**WHAT TO WORK ON**
Records follow. Print exactly the lines from the one that has "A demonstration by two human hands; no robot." through the one that has "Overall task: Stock", inclusive, and omit the pictures.

**RECORDS FOR THIS TASK**
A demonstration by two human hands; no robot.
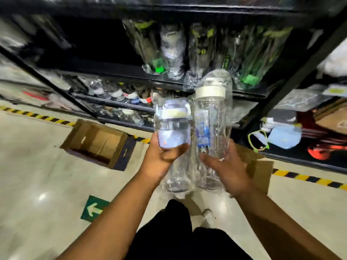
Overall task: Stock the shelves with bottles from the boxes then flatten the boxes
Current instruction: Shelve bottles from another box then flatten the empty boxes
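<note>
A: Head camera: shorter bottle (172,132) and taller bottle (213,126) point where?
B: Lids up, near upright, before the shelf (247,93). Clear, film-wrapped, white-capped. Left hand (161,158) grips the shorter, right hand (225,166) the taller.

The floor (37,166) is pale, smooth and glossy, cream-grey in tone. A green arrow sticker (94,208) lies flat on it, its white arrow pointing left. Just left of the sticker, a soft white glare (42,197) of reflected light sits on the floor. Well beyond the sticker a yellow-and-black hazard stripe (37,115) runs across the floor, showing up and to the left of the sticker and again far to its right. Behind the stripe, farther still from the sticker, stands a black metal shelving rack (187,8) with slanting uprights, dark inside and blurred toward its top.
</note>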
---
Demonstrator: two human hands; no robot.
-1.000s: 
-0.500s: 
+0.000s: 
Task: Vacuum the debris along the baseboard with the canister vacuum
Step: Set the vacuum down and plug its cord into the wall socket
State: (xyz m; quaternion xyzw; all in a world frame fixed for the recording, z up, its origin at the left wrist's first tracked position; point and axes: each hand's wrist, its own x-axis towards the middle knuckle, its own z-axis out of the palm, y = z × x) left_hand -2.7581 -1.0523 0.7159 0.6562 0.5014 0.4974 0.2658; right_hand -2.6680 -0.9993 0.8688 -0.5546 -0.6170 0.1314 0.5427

**FINISHED EXERCISE**
A demonstration by two human hands; no robot.
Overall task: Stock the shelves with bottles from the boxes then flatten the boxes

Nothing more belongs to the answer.